American entertainer

Henrietta Emma "Natalie" Dagwell (September 11, 1886 – July 7, 1965) was an American singer, dancer, vaudeville and burlesque performer in the early 1900s.

==Biography==
Dagwell was born in Utica, New York, the daughter of Charles Miller Dagwell and Barbara J. Dishler Dagwell. Her father was a policeman, and a Union Army and Union Navy veteran of the American Civil War. Her uncle George Albert Dagwell was wounded and captured at the Battle of Fairfax Court House in 1863. She trained as a singer with Frieda Ashworth, Melanie Guttman-Rice, and Victor Maurel. Dagwell died in 1965, at the age of 78, in Middleville, New York.

==Career==
Dagwell's Broadway credits included roles in Dream City (1906–1907), Fascinating Flora (1907), The Merry Widow Burlesque (1908), A Winsome Widow (1912), Ziegfeld Follies of 1912 (1912–1913), The Big Show (1916–1917). She had a vaudeville act singing old songs with her older sister, Aurie Dagwell. Both Dagwell sisters were in the cast of A Black Sheep (1911) with the Edward F. Albee Stock Co. Léon Bakst designed a costume for Natalie Dagwell in 1916.

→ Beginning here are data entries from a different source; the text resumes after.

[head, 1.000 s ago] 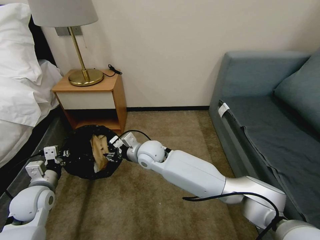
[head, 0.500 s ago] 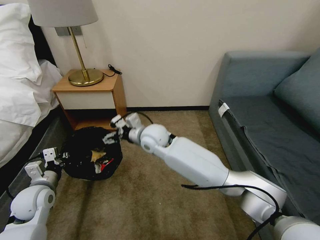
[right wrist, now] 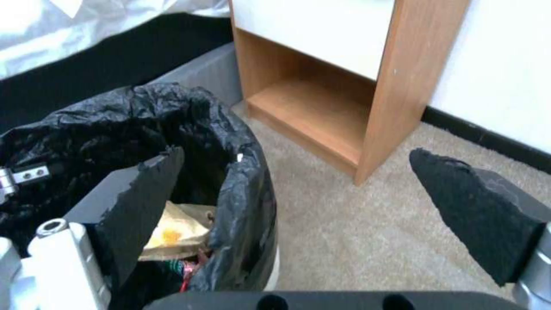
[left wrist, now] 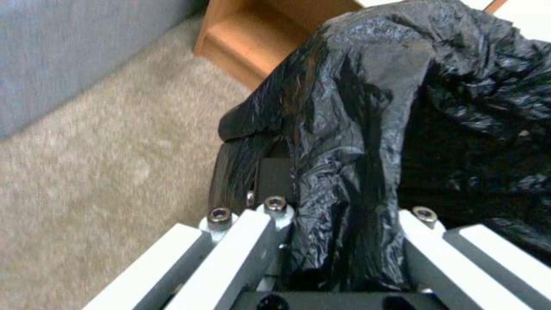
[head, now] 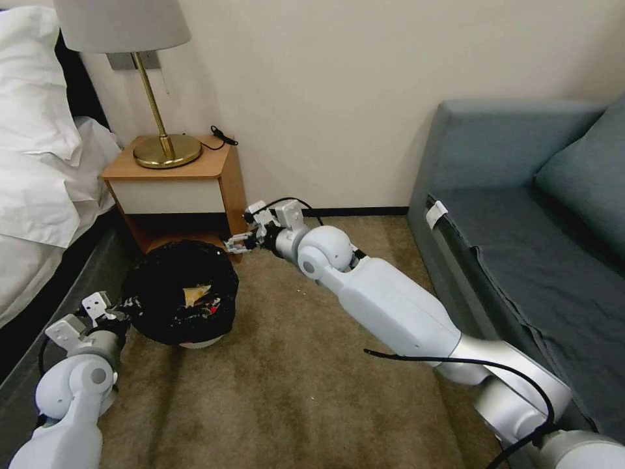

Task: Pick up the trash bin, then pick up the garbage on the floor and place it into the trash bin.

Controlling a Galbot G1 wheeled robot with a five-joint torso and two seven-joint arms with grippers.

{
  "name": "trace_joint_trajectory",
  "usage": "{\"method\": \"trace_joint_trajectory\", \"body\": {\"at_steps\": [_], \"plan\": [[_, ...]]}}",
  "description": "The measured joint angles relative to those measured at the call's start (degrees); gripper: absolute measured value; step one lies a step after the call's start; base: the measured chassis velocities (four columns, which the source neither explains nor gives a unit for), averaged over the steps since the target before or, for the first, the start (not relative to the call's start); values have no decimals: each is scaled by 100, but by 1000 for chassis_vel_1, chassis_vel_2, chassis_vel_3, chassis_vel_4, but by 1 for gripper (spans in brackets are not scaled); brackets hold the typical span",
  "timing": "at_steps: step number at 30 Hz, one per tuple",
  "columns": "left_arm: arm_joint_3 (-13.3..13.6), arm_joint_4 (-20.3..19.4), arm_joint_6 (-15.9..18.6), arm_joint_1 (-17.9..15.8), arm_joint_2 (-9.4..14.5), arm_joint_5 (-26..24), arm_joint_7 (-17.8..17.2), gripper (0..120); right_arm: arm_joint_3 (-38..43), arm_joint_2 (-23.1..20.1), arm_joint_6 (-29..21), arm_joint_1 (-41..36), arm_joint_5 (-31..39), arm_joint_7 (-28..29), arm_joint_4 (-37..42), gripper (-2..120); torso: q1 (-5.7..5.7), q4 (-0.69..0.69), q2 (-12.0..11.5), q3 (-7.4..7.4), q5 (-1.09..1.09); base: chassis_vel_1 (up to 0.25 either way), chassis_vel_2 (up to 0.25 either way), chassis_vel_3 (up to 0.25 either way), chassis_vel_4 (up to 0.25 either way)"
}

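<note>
The trash bin stands on the beige carpet just in front of the wooden nightstand, between the bed and the robot's right arm; its crinkled black bag is draped over the rim, and a sliver of the white body shows at the base in the head view; the left claw is at the bin's near-left rim, clamped on the rim with the bag, and the left wrist view shows the plastic bunched between its white links with a black pad pressed against the fold; inside the bin lies the garbage, a crumpled brown paper piece with a yellow patch uppermost, and bits of red and green beneath it in the right wrist view; the right claw hangs above the carpet just beyond the bin's far-right rim, close to the nightstand's lower corner, its jaws spread wide and holding nothing; in its wrist view one black fingertip overlaps the bin's opening and the other stands over bare carpet; a brass lamp sits on the nightstand, and a grey-blue sofa lines the right side of the room.
</note>
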Motion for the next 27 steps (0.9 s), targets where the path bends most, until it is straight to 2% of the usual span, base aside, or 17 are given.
{"method": "trace_joint_trajectory", "body": {"at_steps": [4,7,12,20,22,24,25,27], "plan": [[1,151,108,-50,-21,-280,-74,4,0,5,15,-70,-84,-44,-30,100,0,1,0,0,0,0,0,0,0],[3,259,112,-83,-32,-281,-89,4,3,5,20,-91,-100,-74,-41,100,0,0,0,0,0,0,0,0,0],[31,533,108,-126,-61,-46,-112,4,8,-8,60,-226,-179,-152,-46,100,0,1,0,0,-1,0,0,0,0],[87,582,73,-90,-126,340,-103,4,31,-13,104,-329,-230,-180,-31,100,0,0,0,0,-1,0,0,0,0],[88,581,93,-85,-127,373,-123,6,35,-13,108,-338,-230,-180,-26,100,0,0,0,0,-1,0,0,0,0],[91,560,139,-63,-127,392,-137,15,32,-19,112,-357,-230,-180,-13,100,0,0,0,0,0,0,0,0,0],[91,560,139,-63,-127,392,-137,15,32,-19,112,-357,-230,-180,-13,100,0,0,0,0,0,0,0,0,0],[90,524,188,-29,-124,403,-139,27,21,-22,115,-387,-233,-181,-3,100,0,0,0,0,0,0,0,0,0]]}}
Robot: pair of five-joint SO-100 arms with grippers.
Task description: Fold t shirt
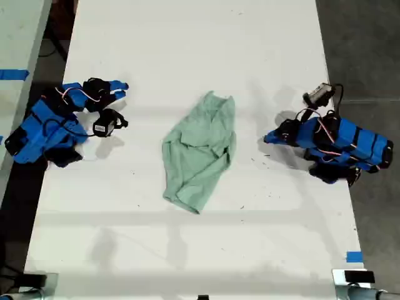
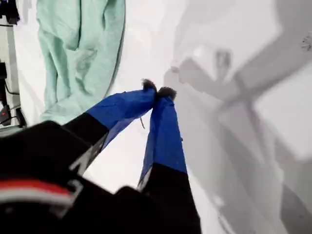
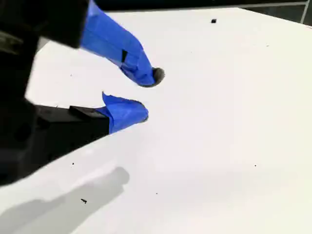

Dagwell was associated with the New York Hippodrome for many years. She sang early American songs in her act there in 1909. In 1917 Dagwell played "Miss Columbia" in a patriotic pageant at the Hippodrome. She was in Cheer Up at the Hippodrome in 1918. She was one of the chorus girls who raised funds for a memorial to the dogs who died in military testing during World War I.